Closed juhis135 closed 2 years ago
Kubernetes version: Client Version: version.Info{Major:"1", Minor:"23", GitVersion:"v1.23.0", GitCommit:"ab69524f795c42094a6630298ff53f3c3ebab7f4", GitTreeState:"clean", BuildDate:"2021-12-07T18:16:20Z", GoVersion:"go1.17.3", Compiler:"gc", Platform:"windows/amd64"} Server Version: version.Info{Major:"1", Minor:"21+", GitVersion:"v1.21.2-eks-06eac09", GitCommit:"5f6d83fe4cb7febb5f4f4e39b3b2b64ebbbe3e97", GitTreeState:"clean", BuildDate:"2021-09-13T14:20:15Z", GoVersion:"go1.16.5", Compiler:"gc", Platform:"linux/amd64"} WARNING: version difference between client (1.23) and server (1.21) exceeds the supported minor version skew of +/-1
That sounds like a cluster issue in general; are you able to launch any pods on windows nodes via any means?
The error message doesn't have any language/keywords that indicates it is something about how Sonobuoy is launching things. Just that the network may be misconfigured on the cluster for the Windows nodes.
@jayunit100 have you seen errors like that before for Windows EKS cluster?
I am able to deploy other pods successfully on the windows node. I was able to deploy the sample application provided by AWS (https://docs.aws.amazon.com/eks/latest/userguide/sample-deployment.html ) as well on the windows nodes.

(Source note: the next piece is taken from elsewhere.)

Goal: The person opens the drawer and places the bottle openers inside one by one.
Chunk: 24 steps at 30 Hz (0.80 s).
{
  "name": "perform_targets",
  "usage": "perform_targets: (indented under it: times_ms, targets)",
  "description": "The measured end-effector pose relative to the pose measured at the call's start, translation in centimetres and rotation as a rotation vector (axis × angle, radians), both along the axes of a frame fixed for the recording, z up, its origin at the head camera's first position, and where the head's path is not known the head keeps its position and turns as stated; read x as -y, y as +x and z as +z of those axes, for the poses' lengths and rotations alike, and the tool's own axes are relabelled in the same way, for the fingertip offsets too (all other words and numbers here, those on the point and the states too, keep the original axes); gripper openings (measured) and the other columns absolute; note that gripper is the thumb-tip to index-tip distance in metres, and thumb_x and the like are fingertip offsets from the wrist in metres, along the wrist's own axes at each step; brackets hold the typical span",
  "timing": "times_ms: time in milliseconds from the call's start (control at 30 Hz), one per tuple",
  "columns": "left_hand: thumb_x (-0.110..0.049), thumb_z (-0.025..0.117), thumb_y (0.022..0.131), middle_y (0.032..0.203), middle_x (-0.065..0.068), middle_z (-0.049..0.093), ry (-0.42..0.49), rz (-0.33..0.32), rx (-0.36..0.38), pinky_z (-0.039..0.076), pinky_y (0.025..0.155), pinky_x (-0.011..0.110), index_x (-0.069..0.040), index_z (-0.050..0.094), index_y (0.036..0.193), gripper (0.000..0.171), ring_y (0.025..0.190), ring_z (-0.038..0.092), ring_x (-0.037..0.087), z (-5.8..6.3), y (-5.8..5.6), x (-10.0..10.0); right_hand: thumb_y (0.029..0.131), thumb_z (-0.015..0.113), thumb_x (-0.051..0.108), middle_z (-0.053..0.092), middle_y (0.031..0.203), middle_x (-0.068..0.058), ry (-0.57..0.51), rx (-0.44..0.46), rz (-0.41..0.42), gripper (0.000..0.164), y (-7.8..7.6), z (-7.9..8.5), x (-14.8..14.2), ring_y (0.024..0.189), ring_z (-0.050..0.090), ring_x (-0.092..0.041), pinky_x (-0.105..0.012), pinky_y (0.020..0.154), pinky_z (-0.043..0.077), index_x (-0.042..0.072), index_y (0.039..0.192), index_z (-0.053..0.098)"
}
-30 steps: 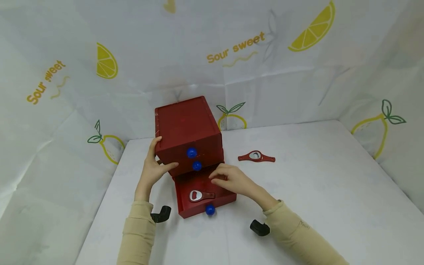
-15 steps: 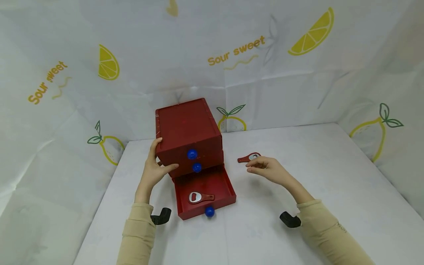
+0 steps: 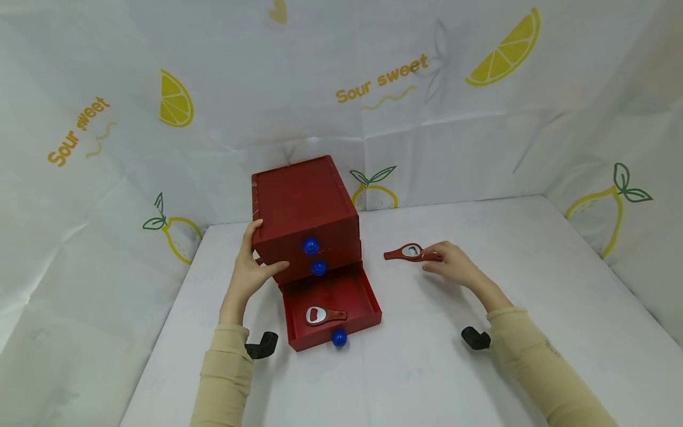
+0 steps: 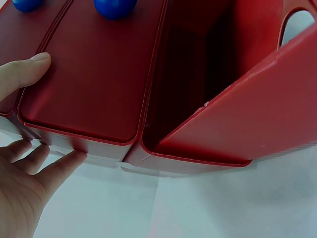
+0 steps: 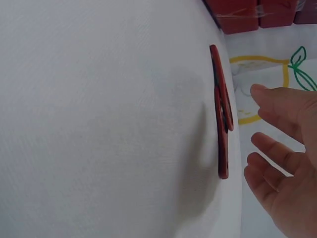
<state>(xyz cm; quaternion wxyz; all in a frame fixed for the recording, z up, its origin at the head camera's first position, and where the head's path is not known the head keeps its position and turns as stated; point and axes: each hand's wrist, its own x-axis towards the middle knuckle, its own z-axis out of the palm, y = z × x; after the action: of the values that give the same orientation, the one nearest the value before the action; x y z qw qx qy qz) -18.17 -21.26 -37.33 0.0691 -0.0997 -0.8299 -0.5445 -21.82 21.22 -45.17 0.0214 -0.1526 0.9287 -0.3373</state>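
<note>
A red drawer cabinet stands at the back of the table, its bottom drawer pulled out. Inside that drawer lies a bottle opener with a red handle. My left hand grips the cabinet's left edge, thumb on the front and fingers against the side. To the right of the cabinet, two red bottle openers lie on the table, one overlapping the other. Over their right end hovers my right hand, fingers loosely bent and apart from them in the right wrist view.
Blue round knobs mark the drawers, including the lower knob on the open one. A white sheet with lemon prints hangs behind the table. Black camera mounts stick out from the wrists.
My right hand has moved from above the open drawer to the right, over the openers on the table. The left hand stays on the cabinet.
</note>
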Motion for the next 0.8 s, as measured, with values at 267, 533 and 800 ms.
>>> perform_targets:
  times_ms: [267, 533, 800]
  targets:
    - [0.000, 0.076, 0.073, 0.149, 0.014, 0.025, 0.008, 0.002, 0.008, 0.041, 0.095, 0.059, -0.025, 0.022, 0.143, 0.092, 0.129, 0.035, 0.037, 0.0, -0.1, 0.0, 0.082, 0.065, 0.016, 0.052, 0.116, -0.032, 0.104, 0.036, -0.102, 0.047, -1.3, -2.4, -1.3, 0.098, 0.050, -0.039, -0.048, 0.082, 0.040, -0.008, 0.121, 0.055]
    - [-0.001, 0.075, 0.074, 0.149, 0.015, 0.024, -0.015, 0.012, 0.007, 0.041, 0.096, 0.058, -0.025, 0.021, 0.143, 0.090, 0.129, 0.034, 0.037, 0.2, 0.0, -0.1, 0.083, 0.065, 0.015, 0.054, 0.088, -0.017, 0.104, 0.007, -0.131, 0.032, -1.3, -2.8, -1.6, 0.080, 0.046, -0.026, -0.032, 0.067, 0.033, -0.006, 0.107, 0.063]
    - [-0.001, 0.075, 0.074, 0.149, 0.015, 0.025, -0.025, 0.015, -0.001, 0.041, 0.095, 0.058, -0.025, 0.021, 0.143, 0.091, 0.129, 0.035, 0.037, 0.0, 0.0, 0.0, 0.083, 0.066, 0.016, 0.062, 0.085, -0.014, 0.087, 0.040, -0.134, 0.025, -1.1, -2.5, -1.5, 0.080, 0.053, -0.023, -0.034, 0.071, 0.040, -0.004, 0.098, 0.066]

Its only the issue with the pods that the sonobouy creates on windows node while running the plugins.
Also, The sonobouy aggregator pods runs successfully on the windows nodes only when I pass the argument --node-aggregator-selector=beta.kubernetes.io/os=windows Without this flag, even the sonobouy pod throws the same error.
Also, I am using a mixed EKS cluster, with both Linux and windows nodes.
OK, so presumably the aggregator has a problem launching on the linux nodes (by specifying the aggregator selector you said it works fine, right?).
I'm not terribly familiar with EKS error messages but I can attempt to repro at some point.
It does just seem strange since
agnhost-primary-w2bd5
or agnhost-primary-w2bd5_kubectl-4540
vpc.amazonaws.com/PrivateIPv4Address
My guess is that you dont have any linux worker nodes, only control plane nodes; is that right? Sonobuoy tolerates the normal master node taints but EKS may otherwise prevent you from launching pods there. Whatever this process is seems to keep Sonobuoy from launching and hitting these pod/labels in the error messages.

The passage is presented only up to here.